▸ AIM OF THE EXERCISE
Starting at the first line of the records below, reproduce every line up to and including the line with "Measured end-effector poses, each", but leave out all pictures.

MATERIAL PROVIDED: Begin

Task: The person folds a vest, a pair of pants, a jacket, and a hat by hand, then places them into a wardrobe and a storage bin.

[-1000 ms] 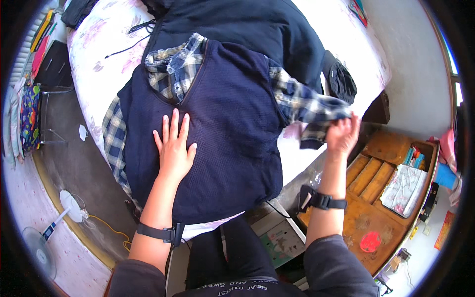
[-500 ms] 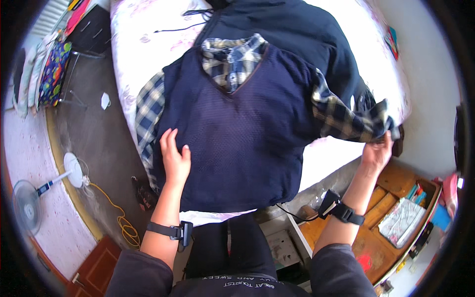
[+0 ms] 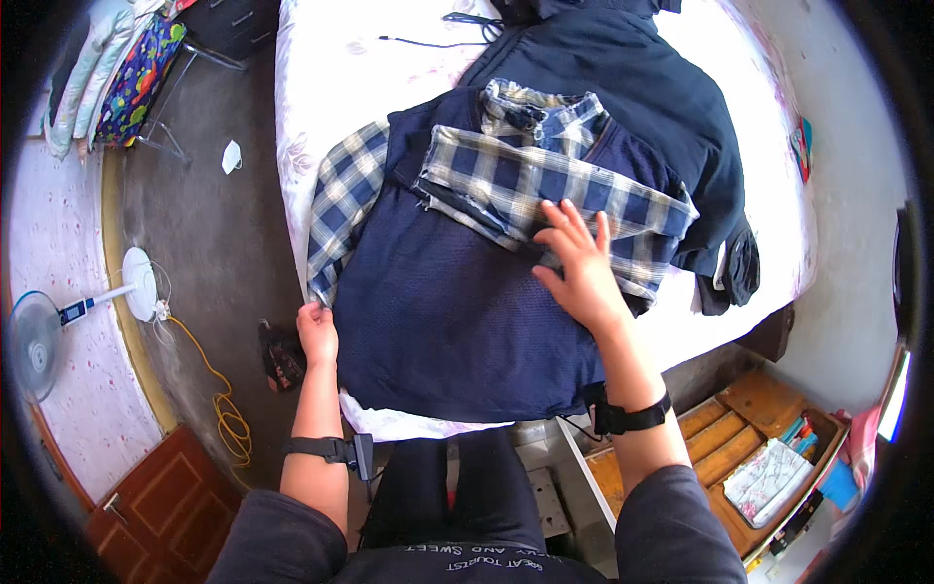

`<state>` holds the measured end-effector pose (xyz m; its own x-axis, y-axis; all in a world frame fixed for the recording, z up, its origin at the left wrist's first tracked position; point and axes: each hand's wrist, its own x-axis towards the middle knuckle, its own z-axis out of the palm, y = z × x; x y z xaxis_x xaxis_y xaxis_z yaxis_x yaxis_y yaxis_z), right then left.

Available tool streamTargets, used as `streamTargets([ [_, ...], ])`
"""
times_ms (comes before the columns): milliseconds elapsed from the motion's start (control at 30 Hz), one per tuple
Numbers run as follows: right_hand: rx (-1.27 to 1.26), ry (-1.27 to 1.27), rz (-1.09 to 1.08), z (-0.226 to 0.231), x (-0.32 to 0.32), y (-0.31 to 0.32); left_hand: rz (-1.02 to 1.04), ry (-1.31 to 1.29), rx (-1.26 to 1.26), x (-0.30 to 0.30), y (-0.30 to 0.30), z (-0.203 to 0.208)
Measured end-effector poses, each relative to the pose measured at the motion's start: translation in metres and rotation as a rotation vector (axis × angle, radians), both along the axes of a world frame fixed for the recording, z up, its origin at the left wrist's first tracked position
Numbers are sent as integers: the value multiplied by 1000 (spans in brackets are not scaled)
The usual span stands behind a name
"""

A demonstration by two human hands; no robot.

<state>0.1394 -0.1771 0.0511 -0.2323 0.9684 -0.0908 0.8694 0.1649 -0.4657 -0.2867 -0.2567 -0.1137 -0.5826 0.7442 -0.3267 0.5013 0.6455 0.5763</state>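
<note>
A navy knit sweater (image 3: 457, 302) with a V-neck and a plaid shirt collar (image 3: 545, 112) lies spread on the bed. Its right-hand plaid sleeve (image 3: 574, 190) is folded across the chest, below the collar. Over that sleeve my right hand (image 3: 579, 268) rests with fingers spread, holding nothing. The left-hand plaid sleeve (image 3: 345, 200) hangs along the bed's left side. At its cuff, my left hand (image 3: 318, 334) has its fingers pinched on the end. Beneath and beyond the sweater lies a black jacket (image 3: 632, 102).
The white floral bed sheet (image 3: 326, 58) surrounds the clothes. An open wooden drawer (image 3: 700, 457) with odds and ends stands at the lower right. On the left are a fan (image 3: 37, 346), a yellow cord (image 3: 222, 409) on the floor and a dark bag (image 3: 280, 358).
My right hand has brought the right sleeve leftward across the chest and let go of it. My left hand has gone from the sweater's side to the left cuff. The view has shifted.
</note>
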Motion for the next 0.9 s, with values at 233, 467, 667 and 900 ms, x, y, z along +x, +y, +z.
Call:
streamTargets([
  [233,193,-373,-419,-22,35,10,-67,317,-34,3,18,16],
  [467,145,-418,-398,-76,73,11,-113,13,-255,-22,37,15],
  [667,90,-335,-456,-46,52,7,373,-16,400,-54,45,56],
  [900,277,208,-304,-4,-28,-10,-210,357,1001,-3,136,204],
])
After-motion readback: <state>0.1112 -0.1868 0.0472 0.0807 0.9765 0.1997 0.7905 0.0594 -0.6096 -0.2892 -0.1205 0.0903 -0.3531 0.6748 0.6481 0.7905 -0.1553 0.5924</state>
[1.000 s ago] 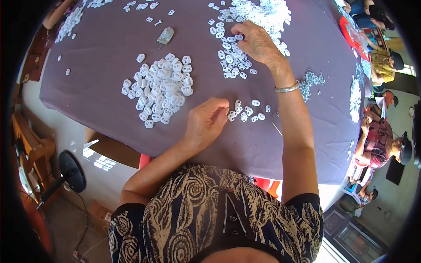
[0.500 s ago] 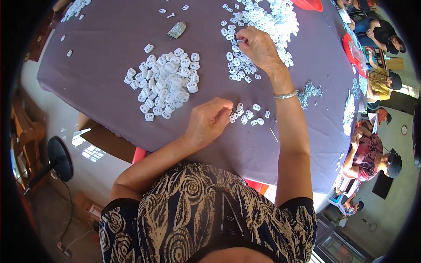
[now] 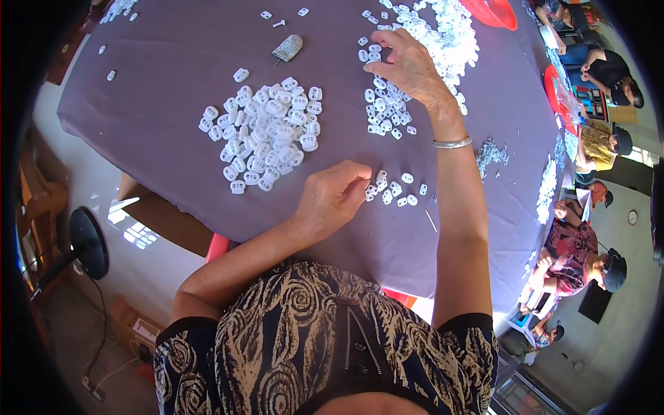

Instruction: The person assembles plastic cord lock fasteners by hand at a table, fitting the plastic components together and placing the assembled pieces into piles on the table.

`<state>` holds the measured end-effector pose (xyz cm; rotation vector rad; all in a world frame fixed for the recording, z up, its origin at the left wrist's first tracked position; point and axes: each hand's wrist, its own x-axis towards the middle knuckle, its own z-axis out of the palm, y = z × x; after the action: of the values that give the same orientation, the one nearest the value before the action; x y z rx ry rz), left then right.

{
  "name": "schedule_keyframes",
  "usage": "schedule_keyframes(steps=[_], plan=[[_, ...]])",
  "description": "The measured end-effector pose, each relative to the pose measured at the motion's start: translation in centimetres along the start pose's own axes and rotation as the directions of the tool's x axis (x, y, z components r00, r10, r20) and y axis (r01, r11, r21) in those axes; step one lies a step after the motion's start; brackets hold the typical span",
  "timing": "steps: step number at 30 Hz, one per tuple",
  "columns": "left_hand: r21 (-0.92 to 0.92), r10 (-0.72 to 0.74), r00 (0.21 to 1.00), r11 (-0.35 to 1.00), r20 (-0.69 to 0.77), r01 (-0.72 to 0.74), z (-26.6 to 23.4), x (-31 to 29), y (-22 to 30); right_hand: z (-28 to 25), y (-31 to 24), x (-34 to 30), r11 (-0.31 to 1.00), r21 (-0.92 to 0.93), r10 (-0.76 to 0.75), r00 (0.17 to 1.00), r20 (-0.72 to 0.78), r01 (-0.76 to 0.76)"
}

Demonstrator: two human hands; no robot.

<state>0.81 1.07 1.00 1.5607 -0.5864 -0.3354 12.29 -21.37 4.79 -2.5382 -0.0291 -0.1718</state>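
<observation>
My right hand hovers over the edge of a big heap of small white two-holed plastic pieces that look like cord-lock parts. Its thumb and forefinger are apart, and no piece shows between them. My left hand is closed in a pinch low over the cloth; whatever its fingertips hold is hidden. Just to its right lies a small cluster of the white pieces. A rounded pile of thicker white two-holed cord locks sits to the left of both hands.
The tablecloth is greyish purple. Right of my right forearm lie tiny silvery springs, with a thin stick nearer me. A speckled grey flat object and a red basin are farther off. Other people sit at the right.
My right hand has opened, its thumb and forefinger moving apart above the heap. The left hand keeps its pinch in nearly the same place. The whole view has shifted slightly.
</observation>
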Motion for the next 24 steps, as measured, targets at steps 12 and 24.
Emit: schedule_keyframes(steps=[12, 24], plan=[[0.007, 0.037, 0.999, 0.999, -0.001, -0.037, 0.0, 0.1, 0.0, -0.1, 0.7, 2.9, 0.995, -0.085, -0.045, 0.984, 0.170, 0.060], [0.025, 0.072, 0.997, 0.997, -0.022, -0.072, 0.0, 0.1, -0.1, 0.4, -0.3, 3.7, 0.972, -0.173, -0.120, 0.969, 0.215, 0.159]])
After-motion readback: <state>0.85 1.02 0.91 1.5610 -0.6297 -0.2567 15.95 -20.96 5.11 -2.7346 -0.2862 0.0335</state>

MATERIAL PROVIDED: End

▸ RESPONSE TO THIS TASK
Task: The person folds a vest, a pair of pants, a jacket, and a hat by hand, then places them into a wardrobe and a storage bin.

[-1000 ms] 
[-500 ms] 
[+0 ms] 

`<state>` holds the measured end-effector pose (xyz m; its own x-axis, y-axis; all in a world frame fixed for the recording, z up, its origin at the left wrist's first tracked position; point and axes: each hand's wrist, its own x-axis towards the middle knuckle, its own z-axis out of the palm, y = z × x; x y z xaxis_x xaxis_y xaxis_z yaxis_x yaxis_y yaxis_z), right then left.

Available tool streamTargets, used as `streamTargets([ [_, ...], ])`
"""
times_ms (comes before the columns): milliseconds elapsed from the motion's start (control at 30 Hz), one per tuple
Numbers run as follows: right_hand: rx (-1.27 to 1.26), ry (-1.27 to 1.27), rz (-1.09 to 1.08), z (-0.226 to 0.231), x (-0.32 to 0.32), y (-0.31 to 0.32); left_hand: rz (-1.02 to 1.04), ry (-1.31 to 1.29), rx (-1.26 to 1.26), x (-0.30 to 0.30), y (-0.30 to 0.30), z (-0.203 to 0.208)
Measured end-effector poses, each relative to the pose measured at the motion's start: translation in metres and rotation as a rotation vector (axis × angle, radians), both along the axes of a world frame fixed for the recording, z up, its origin at the left wrist's first tracked position

There is nothing more to the answer.